§ TASK PROMPT
From the entries below, return exactly the lines beginning at the one that contains "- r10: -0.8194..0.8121" and ending at the one that contains "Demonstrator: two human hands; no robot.", both of them included, and only those lines.

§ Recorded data
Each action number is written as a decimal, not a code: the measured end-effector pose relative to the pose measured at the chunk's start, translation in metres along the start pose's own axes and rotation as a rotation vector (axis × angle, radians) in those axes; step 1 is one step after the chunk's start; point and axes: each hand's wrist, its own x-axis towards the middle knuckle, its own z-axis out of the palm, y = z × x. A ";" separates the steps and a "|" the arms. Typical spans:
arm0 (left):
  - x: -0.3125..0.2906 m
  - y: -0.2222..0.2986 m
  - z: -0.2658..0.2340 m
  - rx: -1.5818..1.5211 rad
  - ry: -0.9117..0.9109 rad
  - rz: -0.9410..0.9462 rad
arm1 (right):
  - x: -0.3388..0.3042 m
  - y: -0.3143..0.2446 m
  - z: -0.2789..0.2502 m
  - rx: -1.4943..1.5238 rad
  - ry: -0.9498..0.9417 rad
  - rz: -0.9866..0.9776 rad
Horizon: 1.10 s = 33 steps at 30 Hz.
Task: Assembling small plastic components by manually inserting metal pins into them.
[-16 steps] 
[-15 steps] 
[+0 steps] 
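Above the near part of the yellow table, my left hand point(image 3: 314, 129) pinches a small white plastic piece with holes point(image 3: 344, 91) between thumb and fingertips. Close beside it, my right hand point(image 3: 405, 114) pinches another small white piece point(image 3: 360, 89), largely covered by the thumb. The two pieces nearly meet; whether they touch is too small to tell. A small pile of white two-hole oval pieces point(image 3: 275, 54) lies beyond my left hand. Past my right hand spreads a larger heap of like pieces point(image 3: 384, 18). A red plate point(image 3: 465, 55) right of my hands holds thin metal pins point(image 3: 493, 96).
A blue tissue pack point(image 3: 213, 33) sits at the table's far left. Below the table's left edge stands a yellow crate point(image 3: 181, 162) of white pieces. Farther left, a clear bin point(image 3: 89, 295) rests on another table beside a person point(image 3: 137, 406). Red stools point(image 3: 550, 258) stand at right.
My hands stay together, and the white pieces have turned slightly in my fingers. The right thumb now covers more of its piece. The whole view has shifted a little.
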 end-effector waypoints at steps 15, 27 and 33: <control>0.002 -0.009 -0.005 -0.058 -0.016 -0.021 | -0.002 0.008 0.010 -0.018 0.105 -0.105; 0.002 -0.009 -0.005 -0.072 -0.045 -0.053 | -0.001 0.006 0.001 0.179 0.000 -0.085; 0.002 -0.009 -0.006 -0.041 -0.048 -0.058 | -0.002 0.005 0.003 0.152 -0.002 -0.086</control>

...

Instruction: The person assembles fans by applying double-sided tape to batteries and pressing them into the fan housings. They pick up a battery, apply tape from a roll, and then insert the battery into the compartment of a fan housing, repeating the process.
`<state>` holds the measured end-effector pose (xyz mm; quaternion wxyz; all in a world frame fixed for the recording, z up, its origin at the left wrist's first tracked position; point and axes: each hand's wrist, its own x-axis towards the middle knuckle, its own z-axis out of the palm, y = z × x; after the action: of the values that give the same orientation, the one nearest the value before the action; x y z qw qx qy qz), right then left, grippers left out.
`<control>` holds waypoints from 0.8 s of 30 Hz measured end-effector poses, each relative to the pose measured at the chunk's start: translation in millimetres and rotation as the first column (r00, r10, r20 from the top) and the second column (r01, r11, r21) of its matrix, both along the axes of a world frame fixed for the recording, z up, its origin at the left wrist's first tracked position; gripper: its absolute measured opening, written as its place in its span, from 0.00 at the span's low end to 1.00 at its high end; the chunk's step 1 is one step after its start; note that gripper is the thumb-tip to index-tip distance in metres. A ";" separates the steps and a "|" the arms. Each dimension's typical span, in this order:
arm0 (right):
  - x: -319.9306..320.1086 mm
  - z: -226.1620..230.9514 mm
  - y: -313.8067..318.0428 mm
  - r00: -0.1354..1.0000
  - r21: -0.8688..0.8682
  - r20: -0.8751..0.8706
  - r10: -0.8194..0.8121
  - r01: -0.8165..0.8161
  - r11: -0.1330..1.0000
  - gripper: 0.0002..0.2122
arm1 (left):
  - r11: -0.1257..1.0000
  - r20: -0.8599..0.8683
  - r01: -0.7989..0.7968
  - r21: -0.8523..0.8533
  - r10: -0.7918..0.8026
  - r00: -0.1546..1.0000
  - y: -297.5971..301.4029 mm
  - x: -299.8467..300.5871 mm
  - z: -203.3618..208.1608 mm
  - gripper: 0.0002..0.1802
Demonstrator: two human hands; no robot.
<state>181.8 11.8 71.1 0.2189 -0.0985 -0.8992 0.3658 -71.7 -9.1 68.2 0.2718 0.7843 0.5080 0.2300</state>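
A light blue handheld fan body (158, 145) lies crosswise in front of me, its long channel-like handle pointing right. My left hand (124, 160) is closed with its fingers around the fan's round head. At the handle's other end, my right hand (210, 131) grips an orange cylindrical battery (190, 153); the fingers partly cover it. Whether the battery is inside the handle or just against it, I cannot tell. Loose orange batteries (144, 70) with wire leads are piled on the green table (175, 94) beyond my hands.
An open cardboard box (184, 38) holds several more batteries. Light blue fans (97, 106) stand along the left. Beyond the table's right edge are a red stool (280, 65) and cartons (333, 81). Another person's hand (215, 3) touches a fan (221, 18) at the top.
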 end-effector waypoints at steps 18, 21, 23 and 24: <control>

§ FINISHED EXERCISE
  - r10: -0.8194..0.8121
  - r01: -0.8165..0.8161
  - r11: -0.1330..1.0000
  - gripper: 0.0002..0.2122
arm1 (left):
  - r11: -0.1257..1.0000
  - r20: -0.8599..0.8683
  - r01: -0.7989..0.7968
  - r21: -0.8523..0.8533
  - r10: -0.7918..0.8026
  - r00: -0.1546..1.0000
  - y: -297.5971..301.4029 mm
  - x: -299.8467..300.5871 mm
  - z: -203.3618..208.1608 mm
  - gripper: 0.0002..0.1802
Demonstrator: two human hands; no robot.

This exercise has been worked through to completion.